§ **SUPPLIED MATERIAL**
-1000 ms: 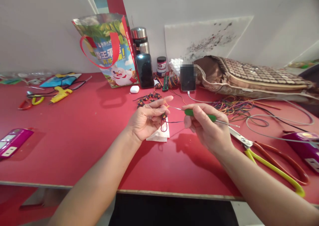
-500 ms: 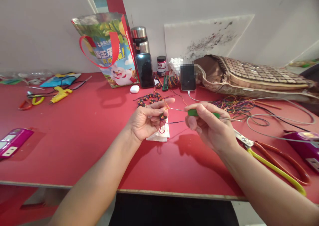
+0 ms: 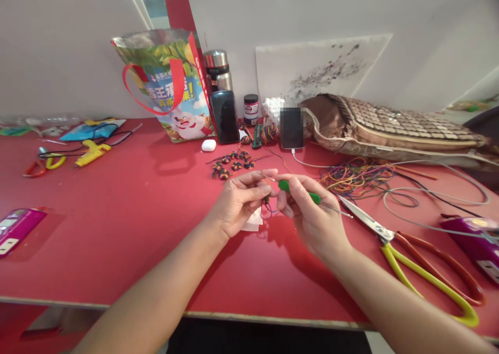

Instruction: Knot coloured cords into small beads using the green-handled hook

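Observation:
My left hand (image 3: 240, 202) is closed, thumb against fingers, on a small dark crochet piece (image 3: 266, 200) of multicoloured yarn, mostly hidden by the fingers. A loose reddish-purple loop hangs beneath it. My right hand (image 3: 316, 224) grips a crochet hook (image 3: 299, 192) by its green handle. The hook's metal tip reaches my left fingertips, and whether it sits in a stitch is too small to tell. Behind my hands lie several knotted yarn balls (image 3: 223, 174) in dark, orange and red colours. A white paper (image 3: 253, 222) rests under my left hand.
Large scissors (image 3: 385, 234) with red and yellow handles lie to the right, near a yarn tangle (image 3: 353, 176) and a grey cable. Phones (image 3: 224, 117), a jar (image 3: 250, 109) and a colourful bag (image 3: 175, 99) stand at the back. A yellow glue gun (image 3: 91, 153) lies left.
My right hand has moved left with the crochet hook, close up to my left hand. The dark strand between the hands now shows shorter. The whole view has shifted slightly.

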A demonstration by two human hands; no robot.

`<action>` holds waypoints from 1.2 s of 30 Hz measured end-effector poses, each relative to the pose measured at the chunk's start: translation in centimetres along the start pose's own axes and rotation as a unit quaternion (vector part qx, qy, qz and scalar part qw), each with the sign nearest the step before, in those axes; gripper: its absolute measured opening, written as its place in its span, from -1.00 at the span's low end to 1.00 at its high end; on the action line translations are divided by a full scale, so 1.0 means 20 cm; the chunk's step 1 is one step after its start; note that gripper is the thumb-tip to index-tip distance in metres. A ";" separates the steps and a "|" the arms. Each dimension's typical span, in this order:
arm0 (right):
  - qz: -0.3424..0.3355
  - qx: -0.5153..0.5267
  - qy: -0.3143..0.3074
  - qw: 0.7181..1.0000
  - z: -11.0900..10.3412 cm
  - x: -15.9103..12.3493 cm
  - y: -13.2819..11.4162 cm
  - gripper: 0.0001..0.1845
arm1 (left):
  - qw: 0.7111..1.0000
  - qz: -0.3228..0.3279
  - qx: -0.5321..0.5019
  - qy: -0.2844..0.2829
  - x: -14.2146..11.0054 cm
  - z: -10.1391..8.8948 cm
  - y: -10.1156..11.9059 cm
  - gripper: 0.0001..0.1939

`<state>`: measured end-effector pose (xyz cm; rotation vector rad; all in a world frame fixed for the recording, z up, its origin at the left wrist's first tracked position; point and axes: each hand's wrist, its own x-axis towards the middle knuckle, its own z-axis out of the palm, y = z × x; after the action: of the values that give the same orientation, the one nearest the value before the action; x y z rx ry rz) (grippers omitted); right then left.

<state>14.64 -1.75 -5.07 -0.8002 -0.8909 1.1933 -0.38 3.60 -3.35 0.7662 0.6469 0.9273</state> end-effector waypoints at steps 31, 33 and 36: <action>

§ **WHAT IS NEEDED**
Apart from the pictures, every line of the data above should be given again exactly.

§ **RESULT OF THIS EXERCISE**
-1000 ms: 
-500 ms: 
+0 ms: 

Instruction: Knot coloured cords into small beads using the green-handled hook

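Observation:
My left hand (image 3: 240, 202) is closed, thumb against fingers, on a small dark crochet piece (image 3: 266, 200) of multicoloured yarn, mostly hidden by the fingers. A loose reddish-purple loop hangs beneath it. My right hand (image 3: 316, 224) grips a crochet hook (image 3: 299, 192) by its green handle. The hook's metal tip reaches my left fingertips, and whether it sits in a stitch is too small to tell. Behind my hands lie several knotted yarn balls (image 3: 223, 174) in dark, orange and red colours. A white paper (image 3: 253, 222) rests under my left hand.
Large scissors (image 3: 385, 234) with red and yellow handles lie to the right, near a yarn tangle (image 3: 353, 176) and a grey cable. Phones (image 3: 224, 117), a jar (image 3: 250, 109) and a colourful bag (image 3: 175, 99) stand at the back. A yellow glue gun (image 3: 91, 153) lies left.
My right hand has moved left with the crochet hook, close up to my left hand. The dark strand between the hands now shows shorter. The whole view has shifted slightly.
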
A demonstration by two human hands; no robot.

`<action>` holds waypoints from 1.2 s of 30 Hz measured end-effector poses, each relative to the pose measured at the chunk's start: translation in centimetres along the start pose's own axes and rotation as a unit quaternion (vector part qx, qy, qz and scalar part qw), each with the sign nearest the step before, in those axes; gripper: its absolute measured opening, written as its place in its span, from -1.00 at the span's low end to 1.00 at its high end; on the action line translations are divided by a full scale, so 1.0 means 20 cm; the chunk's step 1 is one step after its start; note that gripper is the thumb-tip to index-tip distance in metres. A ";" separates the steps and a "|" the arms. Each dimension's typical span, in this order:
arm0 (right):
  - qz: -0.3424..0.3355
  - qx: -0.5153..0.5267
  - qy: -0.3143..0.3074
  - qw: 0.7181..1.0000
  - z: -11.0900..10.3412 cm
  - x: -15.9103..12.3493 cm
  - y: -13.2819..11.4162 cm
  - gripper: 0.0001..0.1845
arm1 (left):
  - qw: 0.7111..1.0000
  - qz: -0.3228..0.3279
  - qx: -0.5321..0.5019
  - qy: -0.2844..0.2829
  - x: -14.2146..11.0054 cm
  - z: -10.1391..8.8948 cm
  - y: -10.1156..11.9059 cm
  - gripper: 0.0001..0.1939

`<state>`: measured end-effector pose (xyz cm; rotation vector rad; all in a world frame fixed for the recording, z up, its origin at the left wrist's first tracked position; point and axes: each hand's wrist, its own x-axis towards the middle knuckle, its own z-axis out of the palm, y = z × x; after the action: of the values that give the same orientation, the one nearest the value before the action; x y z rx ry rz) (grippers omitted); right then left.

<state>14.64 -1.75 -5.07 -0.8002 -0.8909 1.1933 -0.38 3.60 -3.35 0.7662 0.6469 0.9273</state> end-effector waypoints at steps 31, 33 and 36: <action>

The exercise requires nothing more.